Canada’s Public Safety Minister Dominic LeBlanc made the announcement on Wednesday, saying Ottawa had listed the IRGC “as a terrorist entity under the Criminal Code."

Last month, the Canadian House of Commons adopted a non-binding resolution calling on Prime Minister Justin Trudeau’s government to blacklist the IRGC and expel an estimated 700 Iranians.

Reacting to the motion at the time, Iran’s Foreign Ministry spokesman Nasser Kan’ani called it "unwise," and highlighted the role, which the IRGC played in countering threats against the Islamic Republic, and its part in confronting terrorism in the region.

“This irresponsible step is in line with the mistaken path that Canadian lawmakers have been following over the past decade under the influence of the Zionist regime [of Israel] and certain groups that are outcasts and lack any status and value,” Kan'ani added.

The country broke off diplomatic ties with Iran and closed its Tehran embassy in a surprise move in 2012, citing various reasons, including Iran’s support for Syria, its nuclear work, and alleged threats to the Israeli regime.

In the same year, however, Ottawa took off the anti-Iran terrorist Mujahedin-e-Khalq Organization (MKO) from its list of terrorist organizations.

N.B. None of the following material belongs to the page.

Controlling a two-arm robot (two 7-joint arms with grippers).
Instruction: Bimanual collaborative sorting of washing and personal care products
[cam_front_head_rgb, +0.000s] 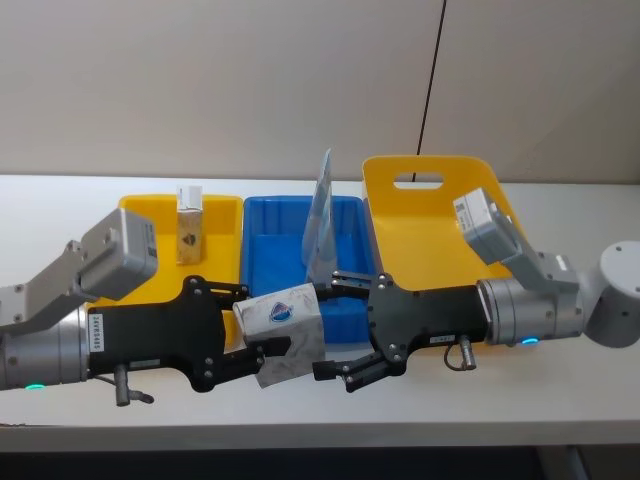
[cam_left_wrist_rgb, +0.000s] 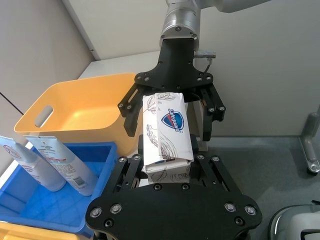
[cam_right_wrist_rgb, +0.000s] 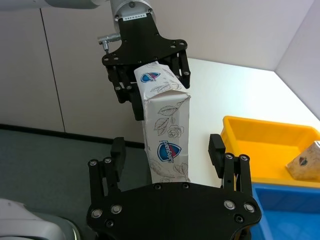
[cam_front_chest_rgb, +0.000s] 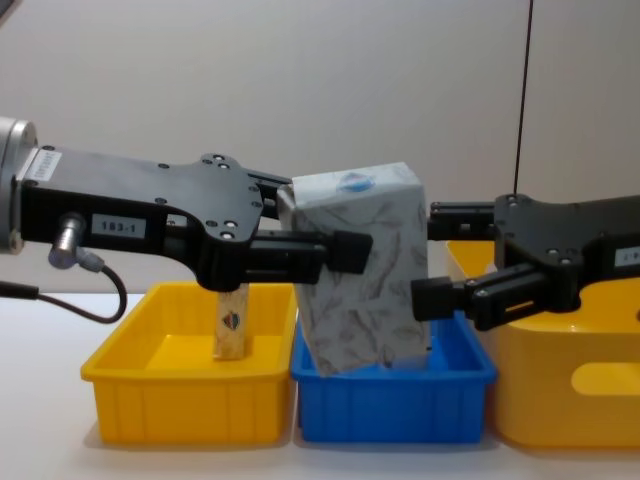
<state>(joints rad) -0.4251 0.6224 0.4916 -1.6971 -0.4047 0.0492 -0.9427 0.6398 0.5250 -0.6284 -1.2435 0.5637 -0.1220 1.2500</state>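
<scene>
A white soft pack (cam_front_head_rgb: 283, 322) with a grey leafy print and a blue mark hangs in the air in front of the bins. My left gripper (cam_front_head_rgb: 250, 326) is shut on its left end; the left wrist view shows the pack (cam_left_wrist_rgb: 167, 135) clamped between my fingers. My right gripper (cam_front_head_rgb: 342, 326) is open and straddles the pack's other end. In the right wrist view the pack (cam_right_wrist_rgb: 167, 135) runs between my right gripper (cam_right_wrist_rgb: 167, 150) with a gap on each side. A tan carton (cam_front_head_rgb: 190, 228) stands in the small yellow bin. A pale pouch (cam_front_head_rgb: 320, 215) stands in the blue bin.
Three containers line the table behind the grippers: a small yellow bin (cam_front_head_rgb: 228, 215) on the left, a blue bin (cam_front_head_rgb: 270, 250) in the middle and a large yellow handled basket (cam_front_head_rgb: 430, 235) on the right. Bare table lies in front of them.
</scene>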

The delisting came after around a decade of campaigning and expenditure of millions of dollars by the cult, which has openly boasted about carrying out terrorist operations against thousands of Iranian officials and civilians.

Canada is also said to be eyed upon as a potential destination for the MKO, which is reportedly falling out with the authorities and the police in Albania, which hosts its current camp.

In 2022, Iran's Foreign Ministry imposed sanctions on eight Canadian officials and one institution over their support for anti-Iran terrorists and acts of terror among other things.

The ministry announced the sanctions in a statement on November 3 that year, saying it had adopted the measures over, inter alia, the targeted individuals' support for the MKO.

The North American country has also been serving, for years, as a safe haven for Iranian embezzlers, who have fled there safe in the knowledge that Ottawa would not take the trouble to extradite them.

These include Mahmoud Reza Khavari, a former Iranian banker, who fled to Canada after a $2.6-billion financial fraud came to light in 2011.